È il secondo difficile album eccetera, e Blake svolge il compito facendo definitivamente dei modi dell’esordio stile. Ancora canzoni ridotte all’osso, ancora qualche tocco di piano, qualche tastiera fuzzata e satura, sottili scheletri elettronici (del dubstep resta solo il taglio arty disegnato dai lavori pre-album). Sono lacerti di canzoni – la sensazione è quella del ritornello infinito; del loop vocale, anche se cantato; dell’a cappella, anche laddove non c’è la voce sola – ma perfettamente impaginati, con quei saliscendi morbidamente spigolosi ormai veicolo di una cifra autorale e interpretativa cristallina, sempre a un passo dallo sdilinquimento, ma mai oltre. La voce è in chiaro, nessuna vocoderizzazione alla Imogen Heap (vedere Unluck e Lindisfarne nel primo album), se già quel falsetto è di per sé alterazione, trasfigurazione, firma.

Blake è solo se stesso, nonostante tutti gli influssi del mondo esterno intellegibili, a partire dalle lyrics, con l’intreccio musica-successo-relazioni (I don’t wanna be a star / But a stone on the shore / Long door, frame the wall / When everything’s overgrown / But what she really really wanted was my rights in the rooms / And I wouldn’t understand that I would try to play along; sintetizza l’epica title track in apertura). Dai generi e dagli stili tirati in ballo (l’r’n’b TLC di Life Around Here; l’hip hop via rappato di RZA di Take a Fall for Me, con un sample MobyPlay a puntellare le strofe; il ragga stilizzato Africa Hitech di Digital Lion, prodotta da Brian Eno; la disco-house virata glitterbeat-schaffel di Voyeur; il fantasma Jeff BuckleyHallelujah di To the Last). Dal lavoro di gestazione del disco, concepito – pare – con advisor emblematici come Kanye WestBjörk e ovviamente Bon Iver. Ecco, di tutti i diversi mondi musicali incarnati da questi artisti Blake riesce a fare sintesi, rendendoli leggibili ma sempre e solo in trasparenza, come aroma, retrogusto, sfondo. In primo piano c’è solo lui con la sua creatura, questo gospel post-qualcosa, sempre più umano, sempre meno androide, sempre meno post- in fondo (DLM, con quel misto di chiesa e di Natale, come già per Measurements).

Dimenticate l’hype, dimenticate i live un po’ dimessi e assai meno cesellati rispetto alle registrazioni, gli EP per battere il ferro ancora caldo, i dj set interrotti dal tasto eject del player, i divertissement firmati Harmonimix.
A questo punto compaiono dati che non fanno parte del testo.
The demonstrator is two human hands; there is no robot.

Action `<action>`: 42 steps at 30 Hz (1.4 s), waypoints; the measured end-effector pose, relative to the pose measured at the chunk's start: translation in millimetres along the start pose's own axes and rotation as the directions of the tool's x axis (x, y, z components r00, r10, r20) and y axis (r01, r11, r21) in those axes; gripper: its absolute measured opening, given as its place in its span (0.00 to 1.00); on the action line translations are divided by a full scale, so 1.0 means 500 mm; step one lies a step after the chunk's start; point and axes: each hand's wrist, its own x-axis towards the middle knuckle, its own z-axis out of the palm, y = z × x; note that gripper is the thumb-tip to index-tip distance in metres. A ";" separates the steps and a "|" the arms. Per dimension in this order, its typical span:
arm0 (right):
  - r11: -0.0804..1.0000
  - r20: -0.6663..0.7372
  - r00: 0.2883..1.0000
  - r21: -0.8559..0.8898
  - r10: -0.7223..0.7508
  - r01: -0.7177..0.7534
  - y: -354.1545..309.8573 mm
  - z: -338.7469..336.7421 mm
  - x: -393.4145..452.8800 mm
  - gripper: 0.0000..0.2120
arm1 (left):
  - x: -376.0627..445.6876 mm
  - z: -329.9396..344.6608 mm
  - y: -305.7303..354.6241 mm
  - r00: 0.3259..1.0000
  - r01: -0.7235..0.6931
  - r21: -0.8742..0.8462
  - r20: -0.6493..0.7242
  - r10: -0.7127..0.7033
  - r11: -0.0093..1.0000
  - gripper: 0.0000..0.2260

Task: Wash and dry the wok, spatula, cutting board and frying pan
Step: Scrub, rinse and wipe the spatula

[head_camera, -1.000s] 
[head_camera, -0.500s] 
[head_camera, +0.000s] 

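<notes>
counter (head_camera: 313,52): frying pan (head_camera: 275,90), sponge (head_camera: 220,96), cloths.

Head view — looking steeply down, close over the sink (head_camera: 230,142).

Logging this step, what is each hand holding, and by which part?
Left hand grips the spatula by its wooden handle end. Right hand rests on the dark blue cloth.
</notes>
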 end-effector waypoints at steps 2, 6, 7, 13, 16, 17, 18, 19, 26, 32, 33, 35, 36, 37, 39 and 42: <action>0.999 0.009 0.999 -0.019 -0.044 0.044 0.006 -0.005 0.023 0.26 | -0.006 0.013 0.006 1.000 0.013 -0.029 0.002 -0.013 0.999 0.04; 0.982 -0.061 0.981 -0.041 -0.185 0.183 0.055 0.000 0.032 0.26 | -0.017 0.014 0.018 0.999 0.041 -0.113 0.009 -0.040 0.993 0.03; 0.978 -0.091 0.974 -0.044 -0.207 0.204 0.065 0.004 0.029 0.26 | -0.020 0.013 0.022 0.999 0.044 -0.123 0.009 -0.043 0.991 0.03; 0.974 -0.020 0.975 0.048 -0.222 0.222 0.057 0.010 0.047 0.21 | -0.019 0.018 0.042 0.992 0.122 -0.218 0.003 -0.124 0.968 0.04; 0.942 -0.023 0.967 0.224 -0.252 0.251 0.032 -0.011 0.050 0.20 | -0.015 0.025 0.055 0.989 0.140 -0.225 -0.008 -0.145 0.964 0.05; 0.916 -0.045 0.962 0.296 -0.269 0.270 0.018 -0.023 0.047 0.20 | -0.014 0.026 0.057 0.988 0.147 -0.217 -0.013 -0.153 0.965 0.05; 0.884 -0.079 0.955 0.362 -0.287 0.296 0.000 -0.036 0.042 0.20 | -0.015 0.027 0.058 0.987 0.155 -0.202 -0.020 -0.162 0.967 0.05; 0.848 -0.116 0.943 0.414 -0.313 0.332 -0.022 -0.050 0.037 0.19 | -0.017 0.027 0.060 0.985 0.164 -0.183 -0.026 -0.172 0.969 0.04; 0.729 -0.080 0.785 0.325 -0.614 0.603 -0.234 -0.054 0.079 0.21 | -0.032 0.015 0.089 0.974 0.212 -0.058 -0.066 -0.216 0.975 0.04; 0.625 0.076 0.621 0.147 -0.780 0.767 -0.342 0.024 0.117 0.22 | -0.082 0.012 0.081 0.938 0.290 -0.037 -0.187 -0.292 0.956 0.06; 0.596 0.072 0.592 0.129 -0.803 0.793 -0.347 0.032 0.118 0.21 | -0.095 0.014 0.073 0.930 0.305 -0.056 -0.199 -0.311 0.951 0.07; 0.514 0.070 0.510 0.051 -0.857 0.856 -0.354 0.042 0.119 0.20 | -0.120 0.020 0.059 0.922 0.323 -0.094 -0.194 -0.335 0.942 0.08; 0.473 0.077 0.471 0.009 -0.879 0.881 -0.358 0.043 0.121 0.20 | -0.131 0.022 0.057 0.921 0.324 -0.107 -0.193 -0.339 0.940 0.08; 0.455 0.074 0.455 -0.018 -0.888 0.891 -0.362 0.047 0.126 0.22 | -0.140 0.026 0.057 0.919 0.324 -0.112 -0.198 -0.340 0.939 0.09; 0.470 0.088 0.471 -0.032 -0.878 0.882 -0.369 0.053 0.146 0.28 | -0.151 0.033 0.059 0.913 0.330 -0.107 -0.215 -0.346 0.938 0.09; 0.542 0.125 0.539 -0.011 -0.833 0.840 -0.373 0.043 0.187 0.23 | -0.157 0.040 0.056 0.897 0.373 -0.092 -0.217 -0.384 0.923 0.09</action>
Qui c’è un autore riconoscibile e solido che non pretende da se stesso meno di quello che può dare. Per capirci, quel capolavoro che è il singolo Retrograde è tutto tranne che una perla isolata. Non c’è un pezzo fuori posto, non una nota in più, in questo disco se non amaro sicuramente amareggiato, gloomy, che sembra lasciare da parte, nonostante la carica soul, quelle aperture oltre la nebbia che si ravvisavano nell’esordio.

Blake è cresciuto, ma non troppo, adesso è semplicemente maturo. Oltre la linea d’ombra.